* What you will do *
In the records below, find each line containing the word "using" and copy it.

* Available data *
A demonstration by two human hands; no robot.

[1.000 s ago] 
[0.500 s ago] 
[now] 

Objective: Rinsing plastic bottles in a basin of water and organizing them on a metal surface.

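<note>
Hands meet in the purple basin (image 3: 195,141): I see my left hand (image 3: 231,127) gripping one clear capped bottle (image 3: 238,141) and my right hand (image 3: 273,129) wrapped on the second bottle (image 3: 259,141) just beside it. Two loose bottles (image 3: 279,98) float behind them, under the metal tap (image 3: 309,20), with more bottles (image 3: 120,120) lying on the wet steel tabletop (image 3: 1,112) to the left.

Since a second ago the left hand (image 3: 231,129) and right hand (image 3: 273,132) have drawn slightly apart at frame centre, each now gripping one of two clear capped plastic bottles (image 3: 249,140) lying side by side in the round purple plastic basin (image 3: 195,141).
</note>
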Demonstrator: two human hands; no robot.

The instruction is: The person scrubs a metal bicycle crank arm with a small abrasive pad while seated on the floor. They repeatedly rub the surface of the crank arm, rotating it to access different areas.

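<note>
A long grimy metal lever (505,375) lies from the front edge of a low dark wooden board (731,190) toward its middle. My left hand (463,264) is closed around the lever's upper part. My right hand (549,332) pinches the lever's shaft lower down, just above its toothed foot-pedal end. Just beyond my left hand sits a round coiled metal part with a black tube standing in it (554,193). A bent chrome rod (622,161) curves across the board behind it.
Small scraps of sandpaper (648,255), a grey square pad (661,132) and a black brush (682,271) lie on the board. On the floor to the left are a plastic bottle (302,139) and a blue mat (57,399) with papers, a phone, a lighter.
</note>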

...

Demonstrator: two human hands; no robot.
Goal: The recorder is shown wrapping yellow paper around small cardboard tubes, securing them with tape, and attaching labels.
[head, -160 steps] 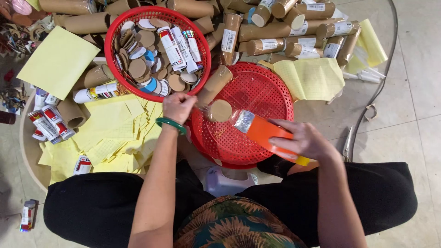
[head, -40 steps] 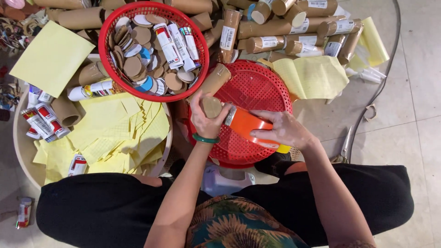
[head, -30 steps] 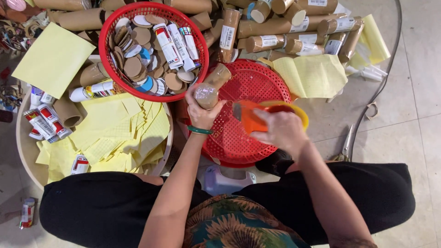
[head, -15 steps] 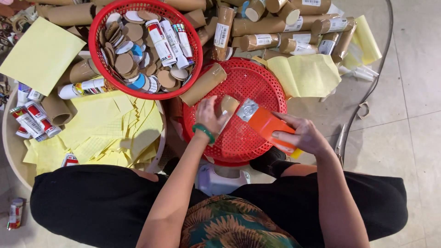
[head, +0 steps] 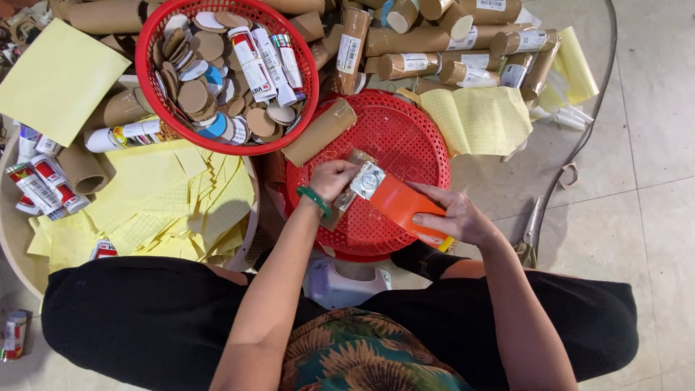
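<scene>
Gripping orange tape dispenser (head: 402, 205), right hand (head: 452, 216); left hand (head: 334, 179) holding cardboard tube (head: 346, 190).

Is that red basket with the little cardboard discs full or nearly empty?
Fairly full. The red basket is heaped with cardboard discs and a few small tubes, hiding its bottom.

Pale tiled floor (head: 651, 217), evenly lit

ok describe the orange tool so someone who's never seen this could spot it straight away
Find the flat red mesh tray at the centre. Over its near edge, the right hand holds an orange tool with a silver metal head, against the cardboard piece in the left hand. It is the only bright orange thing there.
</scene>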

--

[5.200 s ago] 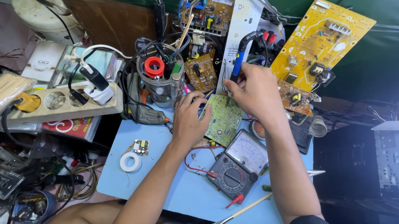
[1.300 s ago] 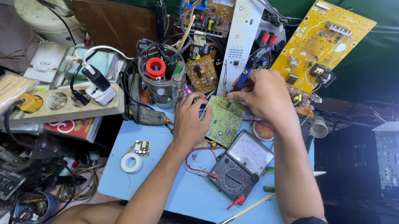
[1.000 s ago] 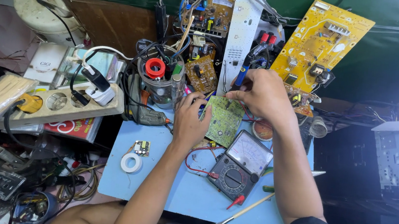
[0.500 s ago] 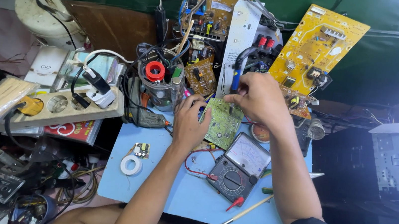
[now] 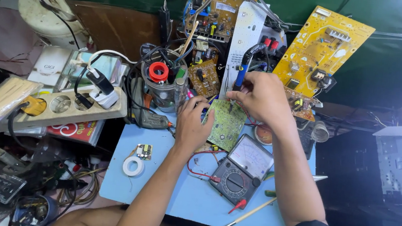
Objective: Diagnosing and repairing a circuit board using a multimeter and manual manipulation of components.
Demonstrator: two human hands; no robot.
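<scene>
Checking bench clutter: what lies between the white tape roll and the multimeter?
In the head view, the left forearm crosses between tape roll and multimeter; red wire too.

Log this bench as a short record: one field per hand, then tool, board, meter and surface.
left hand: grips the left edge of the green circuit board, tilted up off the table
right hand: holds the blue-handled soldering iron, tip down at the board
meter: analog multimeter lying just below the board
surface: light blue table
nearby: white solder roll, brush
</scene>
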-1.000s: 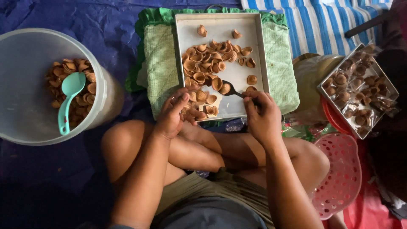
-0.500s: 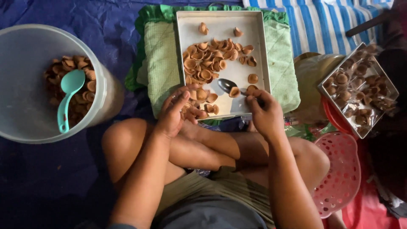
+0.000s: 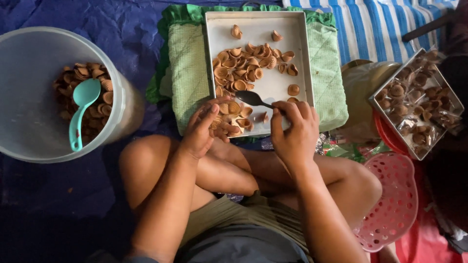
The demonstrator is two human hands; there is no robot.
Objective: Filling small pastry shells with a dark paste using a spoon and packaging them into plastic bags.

* Expected output *
Objective: Diagnosing and repairing a circuit board using a multimeter and manual manipulation of components.
Objective: Filling small pastry shells with a dark paste using a spoon and packaging them into plastic bags.

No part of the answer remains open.